Dear Sir,
You say: "Humans are imperfect reasoners". Since no one is perfect - having all the required or desirable elements, qualities, or characteristics; as good as it is possible to be, your statement is correct. But it does not prove that everything about human reasoning is imperfect. If that is so, then your essay itself is imperfect and need not be taken seriously.
You further say: "In particular, humans are imperfect mathematical reasoners". This implies, all of mathematics is wrong. And this begs the question: "What is mathematics"? The validity of a mathematical statement is judged by its logical consistency. When the equations in dynamical systems predict something, innumerable experiments show that it is correct. Do you mean to say, the landing of space crafts on Moon or Mars, which was based on these equations, a hoax? If "They are fallible, with a non-zero probability of making a mistake in any step of their reasoning", then the space crafts cannot land. Because even a slightest mistake would take it miles apart. If "This means that there is a nonzero probability that any conclusion that they come to is mistaken. This is true no matter how convinced they are of that conclusion", then nothing based on mathematical modelling should work. But this is contrary to observation.

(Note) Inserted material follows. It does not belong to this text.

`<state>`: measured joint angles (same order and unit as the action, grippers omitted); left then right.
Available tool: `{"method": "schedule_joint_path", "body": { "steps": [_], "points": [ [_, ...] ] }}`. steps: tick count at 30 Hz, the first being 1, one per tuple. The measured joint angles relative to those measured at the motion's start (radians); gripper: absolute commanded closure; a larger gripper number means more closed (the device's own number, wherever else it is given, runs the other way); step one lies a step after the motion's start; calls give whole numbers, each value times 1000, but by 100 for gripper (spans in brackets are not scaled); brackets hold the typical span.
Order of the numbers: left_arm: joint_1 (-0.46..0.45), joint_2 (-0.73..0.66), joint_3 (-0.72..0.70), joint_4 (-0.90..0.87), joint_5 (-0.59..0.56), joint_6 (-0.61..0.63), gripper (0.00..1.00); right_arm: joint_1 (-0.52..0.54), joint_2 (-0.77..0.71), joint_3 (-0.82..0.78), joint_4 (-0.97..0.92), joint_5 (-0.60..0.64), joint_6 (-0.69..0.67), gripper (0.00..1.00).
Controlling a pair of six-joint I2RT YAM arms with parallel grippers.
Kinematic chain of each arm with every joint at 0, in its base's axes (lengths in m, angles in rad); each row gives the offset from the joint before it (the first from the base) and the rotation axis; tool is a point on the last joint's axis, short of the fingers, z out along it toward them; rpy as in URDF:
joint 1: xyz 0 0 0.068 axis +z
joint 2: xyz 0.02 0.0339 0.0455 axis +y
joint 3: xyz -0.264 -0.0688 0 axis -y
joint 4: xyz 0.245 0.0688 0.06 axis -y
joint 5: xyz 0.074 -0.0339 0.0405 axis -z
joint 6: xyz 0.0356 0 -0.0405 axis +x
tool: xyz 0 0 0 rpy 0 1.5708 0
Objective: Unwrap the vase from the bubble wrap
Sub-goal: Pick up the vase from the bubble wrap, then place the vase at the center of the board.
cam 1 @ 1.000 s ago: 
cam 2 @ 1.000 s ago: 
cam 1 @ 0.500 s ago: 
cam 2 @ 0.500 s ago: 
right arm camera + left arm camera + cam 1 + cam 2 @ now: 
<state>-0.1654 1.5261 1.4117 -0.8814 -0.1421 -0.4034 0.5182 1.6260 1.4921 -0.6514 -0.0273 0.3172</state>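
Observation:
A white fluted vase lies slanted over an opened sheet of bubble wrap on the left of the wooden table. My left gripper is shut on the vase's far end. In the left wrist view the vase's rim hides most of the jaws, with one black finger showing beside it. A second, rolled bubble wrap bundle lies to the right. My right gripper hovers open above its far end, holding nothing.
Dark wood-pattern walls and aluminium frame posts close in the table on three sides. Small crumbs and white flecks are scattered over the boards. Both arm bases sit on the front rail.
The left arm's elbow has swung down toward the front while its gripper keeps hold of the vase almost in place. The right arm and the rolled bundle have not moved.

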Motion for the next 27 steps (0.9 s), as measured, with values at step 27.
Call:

If "Since individual mathematicians are imperfect reasoners, the entire community of working mathematicians must also be one big, imperfect reasoner. This implies that there must be nonzero probability of a mistake in every conclusion that mathematicians have ever reached", then all that you teach or the essays or papers you publish, are not worth reading, as they are imperfect. And if something imperfect works, then the definition of your "imperfect" needs to change.
Stochastic refers to a randomly determined process. The word first appeared in English to describe a mathematical object called a stochastic process, but now in mathematics the terms stochastic process and random process are considered interchangeable. In physics as well as in mathematics, there is nothing as random. There is a deeper order behind the seemingly chaotic system. If you could not see that, it is your fault - not that of the system. If one person is blind, it does not mean that the human race is blind.
Your example of "a collection of human brains" is a laughable proposition. It is "a collection of ideas" and not human brains, which are like computer hardware. Without the right software, it can't function. Since as per your principle, your paper is imperfect, I need not read more.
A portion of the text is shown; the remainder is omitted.